Universidad de Chile sufrió un golpe letal este fin de semana. Los azules cayeron 1-0 ante Cobresal en el Estadio El Cobre de El Salvador, en un partido en que dominaron pero volvieron a sucumbir ante su propia ineficacia.
Con la caída, la U quedó en el octavo lugar con 17 puntos, a 10 unidades del líder Colo-Colo. Un abismo que lo saca prácticamente de la pelea por el título.
Cuando Fernando Gago llegó a la banca azul en la fecha 7, la U acumulaba 10 puntos y se encontraba a apenas 5 del liderato. La distancia se duplicó con el DT argentino y hay tres decisiones que explican por qué el técnico argentino no ha conseguido que la U dé el salto que se esperaba.
La falta de reacción de Gago
Uno de los patrones más repetidos en el ciclo de Gago es la falta de lectura desde la banca. El trasandino aceita bien el plan inicial, pero luego no acierta con los cambios, ya sea de nombres o de estrategia.
Ante Cobresal se repitió el patrón. Cuando la U no abre el marcador rápido, le cuesta encontrar variantes desde el banco.
Además, los cambios no han sido los mejores, y en otros partidos, como por ejemplo, ante Ñublense, también perdió en el segundo tiempo con un planteamiento de más a menos.

Mediocampo desarmado
Quizás el error más concreto de Gago en estas semanas fue intervenir sobre algo que estaba funcionando. En la Copa de la Liga, la U encontró un mediocampo que le daba orden, criterio y dinámica.
El eje era Lucas Barrera, volante de solo 19 años que se instaló como titular sorprendiendo. El técnico optó por ese mediocampo con alternativas jóvenes ante un escenario marcado por ausencias, incluyendo la lesión de Charles Aránguiz.
El problema es que cuando Aránguiz se recuperó, Gago optó por reintegrarlo como titular, lo que significó desplazar a Barrera.
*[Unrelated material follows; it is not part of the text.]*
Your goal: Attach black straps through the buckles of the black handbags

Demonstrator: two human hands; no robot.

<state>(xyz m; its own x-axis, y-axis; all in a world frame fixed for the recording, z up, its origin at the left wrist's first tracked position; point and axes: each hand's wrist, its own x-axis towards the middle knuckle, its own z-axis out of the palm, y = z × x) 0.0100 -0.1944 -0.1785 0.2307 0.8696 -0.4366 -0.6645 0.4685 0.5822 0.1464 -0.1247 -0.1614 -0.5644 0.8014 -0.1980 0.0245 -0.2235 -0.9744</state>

En los últimos dos compromisos, Aránguiz reemplazó directamente al juvenil en el once inicial. ¿El resultado? un equipo que pareció retroceder tácticamente.

Una inofensiva U
El tercer pecado es el más evidente. La U tiene la pelota, la mueve, llega a zonas de definición. Pero cuando el rival se organiza y cierra los espacios, el equipo se queda sin respuestas.
Ante Cobresal, los azules tuvieron la gran parte del control del balón pero el duelo fue plano y de escasas llegadas de peligro.
Lo que viene no da mucho margen. El próximo partido de la U será ante Deportes Concepción, el sábado 30 de mayo en el Estadio Nacional. Un duelo que, en el papel, debería ser accesible, pero que en el contexto actual será ganar o ganar para los azules.